Task requirements:
Repeat only the lines below from the one containing "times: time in" through the one containing "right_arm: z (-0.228", inclusive, exactly as written.

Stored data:
↓

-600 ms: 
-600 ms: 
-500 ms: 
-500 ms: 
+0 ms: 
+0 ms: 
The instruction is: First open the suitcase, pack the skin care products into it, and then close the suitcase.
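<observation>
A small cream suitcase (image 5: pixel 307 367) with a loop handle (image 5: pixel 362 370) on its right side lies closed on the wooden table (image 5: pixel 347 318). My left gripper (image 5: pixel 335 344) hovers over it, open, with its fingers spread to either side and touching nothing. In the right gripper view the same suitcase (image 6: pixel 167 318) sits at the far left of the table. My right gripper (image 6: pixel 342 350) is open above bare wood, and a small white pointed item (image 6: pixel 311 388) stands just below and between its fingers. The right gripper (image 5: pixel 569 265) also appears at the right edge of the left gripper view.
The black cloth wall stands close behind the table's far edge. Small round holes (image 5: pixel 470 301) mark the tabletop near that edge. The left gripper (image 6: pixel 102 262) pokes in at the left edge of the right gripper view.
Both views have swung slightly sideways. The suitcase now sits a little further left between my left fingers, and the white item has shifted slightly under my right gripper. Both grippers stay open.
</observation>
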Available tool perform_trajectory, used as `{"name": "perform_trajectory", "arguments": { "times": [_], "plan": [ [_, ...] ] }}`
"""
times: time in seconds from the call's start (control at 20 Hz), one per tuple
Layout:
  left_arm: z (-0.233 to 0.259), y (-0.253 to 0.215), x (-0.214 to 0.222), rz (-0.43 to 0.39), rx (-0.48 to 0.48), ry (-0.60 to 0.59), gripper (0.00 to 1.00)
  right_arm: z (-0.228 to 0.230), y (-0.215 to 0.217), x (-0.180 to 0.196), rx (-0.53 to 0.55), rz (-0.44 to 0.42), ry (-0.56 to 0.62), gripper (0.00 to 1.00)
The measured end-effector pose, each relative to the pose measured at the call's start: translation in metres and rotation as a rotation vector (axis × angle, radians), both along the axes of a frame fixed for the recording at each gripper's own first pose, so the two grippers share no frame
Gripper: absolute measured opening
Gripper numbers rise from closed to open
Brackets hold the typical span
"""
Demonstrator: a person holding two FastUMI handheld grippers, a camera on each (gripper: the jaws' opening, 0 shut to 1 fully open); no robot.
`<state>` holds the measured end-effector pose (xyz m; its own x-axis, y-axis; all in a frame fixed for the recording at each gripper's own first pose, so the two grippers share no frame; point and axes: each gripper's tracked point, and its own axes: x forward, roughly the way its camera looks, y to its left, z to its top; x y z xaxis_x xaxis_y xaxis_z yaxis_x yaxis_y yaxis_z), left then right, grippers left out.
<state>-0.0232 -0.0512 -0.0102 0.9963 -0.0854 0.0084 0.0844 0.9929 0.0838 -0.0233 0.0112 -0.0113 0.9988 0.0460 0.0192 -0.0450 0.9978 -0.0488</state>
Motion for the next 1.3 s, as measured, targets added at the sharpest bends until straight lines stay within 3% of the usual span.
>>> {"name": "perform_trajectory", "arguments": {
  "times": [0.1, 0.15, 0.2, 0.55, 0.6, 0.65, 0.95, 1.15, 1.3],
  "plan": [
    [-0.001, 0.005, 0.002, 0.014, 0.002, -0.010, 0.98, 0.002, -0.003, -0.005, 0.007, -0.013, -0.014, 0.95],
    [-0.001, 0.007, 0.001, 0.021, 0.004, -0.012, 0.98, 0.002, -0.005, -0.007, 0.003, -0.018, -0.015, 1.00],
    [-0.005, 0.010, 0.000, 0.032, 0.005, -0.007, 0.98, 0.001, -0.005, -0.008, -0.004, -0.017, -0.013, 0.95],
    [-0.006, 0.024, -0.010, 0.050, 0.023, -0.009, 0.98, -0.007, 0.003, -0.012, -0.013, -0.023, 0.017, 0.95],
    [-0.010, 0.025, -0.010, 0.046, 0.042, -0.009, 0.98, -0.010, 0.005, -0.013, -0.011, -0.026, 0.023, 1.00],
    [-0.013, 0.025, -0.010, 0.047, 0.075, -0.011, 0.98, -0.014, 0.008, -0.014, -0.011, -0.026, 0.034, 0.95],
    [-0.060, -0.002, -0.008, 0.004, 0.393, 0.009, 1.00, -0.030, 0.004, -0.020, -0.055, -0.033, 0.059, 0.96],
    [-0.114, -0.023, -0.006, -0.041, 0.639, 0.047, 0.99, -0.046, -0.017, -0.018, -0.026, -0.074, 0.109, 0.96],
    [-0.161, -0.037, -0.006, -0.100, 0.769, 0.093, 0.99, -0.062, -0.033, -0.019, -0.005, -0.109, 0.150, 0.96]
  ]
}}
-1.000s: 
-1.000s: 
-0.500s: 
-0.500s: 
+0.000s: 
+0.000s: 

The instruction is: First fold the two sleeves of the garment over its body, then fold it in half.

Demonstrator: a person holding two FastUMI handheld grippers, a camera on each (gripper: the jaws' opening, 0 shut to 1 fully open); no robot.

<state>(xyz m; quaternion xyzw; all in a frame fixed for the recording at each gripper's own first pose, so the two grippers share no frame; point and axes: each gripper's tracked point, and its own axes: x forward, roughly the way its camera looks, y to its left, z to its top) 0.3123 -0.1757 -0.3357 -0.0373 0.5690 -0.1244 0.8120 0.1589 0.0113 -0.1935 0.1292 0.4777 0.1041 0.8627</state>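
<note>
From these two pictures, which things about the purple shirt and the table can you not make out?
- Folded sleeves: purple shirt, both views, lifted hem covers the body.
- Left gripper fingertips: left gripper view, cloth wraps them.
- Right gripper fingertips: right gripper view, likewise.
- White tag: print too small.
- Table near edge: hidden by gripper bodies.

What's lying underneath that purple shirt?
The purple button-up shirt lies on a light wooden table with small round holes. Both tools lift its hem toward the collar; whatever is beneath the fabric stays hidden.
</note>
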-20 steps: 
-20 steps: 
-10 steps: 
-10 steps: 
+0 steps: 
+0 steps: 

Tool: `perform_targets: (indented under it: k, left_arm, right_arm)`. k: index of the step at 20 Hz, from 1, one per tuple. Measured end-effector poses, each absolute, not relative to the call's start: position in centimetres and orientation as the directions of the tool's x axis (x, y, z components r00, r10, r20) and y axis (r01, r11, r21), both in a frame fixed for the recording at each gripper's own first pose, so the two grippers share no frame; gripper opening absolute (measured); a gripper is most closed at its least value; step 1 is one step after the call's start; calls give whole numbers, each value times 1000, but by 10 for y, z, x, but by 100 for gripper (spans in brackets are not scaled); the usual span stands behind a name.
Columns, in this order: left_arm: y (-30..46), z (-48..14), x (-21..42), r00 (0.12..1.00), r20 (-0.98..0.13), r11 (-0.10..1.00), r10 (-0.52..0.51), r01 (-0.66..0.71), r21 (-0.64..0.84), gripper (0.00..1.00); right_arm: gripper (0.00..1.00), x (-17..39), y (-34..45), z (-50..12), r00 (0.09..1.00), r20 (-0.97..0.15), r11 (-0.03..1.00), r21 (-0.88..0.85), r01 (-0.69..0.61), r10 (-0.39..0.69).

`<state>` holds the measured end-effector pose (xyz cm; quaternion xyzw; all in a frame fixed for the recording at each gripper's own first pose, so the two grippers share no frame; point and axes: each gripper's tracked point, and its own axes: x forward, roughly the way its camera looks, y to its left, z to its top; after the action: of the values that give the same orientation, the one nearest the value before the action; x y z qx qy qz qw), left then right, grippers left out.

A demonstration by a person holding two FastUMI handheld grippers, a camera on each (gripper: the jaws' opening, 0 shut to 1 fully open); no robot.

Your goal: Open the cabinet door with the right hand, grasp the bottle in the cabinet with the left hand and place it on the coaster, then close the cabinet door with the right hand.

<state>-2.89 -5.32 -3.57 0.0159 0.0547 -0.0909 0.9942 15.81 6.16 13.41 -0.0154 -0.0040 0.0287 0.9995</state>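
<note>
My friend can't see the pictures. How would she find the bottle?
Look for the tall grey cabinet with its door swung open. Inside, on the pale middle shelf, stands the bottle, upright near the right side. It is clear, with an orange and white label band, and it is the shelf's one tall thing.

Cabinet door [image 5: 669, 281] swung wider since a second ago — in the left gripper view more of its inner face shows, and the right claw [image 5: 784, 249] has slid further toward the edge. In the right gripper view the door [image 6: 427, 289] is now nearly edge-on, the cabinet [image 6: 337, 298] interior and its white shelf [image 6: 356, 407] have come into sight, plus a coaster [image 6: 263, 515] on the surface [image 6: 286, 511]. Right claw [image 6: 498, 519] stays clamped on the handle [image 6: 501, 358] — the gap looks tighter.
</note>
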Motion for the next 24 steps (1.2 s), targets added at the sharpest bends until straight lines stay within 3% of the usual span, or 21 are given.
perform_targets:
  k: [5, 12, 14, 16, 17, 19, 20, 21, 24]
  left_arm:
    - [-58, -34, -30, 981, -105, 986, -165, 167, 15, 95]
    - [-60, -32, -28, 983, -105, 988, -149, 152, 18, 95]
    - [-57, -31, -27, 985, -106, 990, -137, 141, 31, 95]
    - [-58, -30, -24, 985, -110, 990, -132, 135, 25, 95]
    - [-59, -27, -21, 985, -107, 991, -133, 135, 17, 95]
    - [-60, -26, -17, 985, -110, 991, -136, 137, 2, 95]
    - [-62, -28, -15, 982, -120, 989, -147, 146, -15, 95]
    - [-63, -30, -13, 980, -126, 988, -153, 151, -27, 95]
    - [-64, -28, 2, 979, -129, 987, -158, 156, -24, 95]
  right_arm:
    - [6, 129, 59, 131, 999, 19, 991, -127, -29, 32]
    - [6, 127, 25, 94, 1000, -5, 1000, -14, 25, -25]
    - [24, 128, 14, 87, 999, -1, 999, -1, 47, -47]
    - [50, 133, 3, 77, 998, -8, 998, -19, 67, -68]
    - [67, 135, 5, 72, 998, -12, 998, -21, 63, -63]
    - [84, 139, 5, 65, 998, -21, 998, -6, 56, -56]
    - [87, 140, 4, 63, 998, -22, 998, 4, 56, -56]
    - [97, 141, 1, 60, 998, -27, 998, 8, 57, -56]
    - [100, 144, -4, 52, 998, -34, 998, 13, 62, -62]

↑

Result below:
times: time in seconds from the call's start (control at 20 Hz), one per tuple
Layout:
  left_arm: z (-0.233 to 0.259), y (-0.253 to 0.215), x (-0.214 to 0.222), rz (-0.43 to 0.39), rx (-0.48 to 0.48), ry (-0.60 to 0.59), gripper (0.00 to 1.00)
  right_arm: z (-0.228 to 0.230), y (-0.215 to 0.217), x (-0.180 to 0.196), rx (-0.53 to 0.55), rz (-0.44 to 0.42), ry (-0.56 to 0.62), gripper (0.00 to 1.00)

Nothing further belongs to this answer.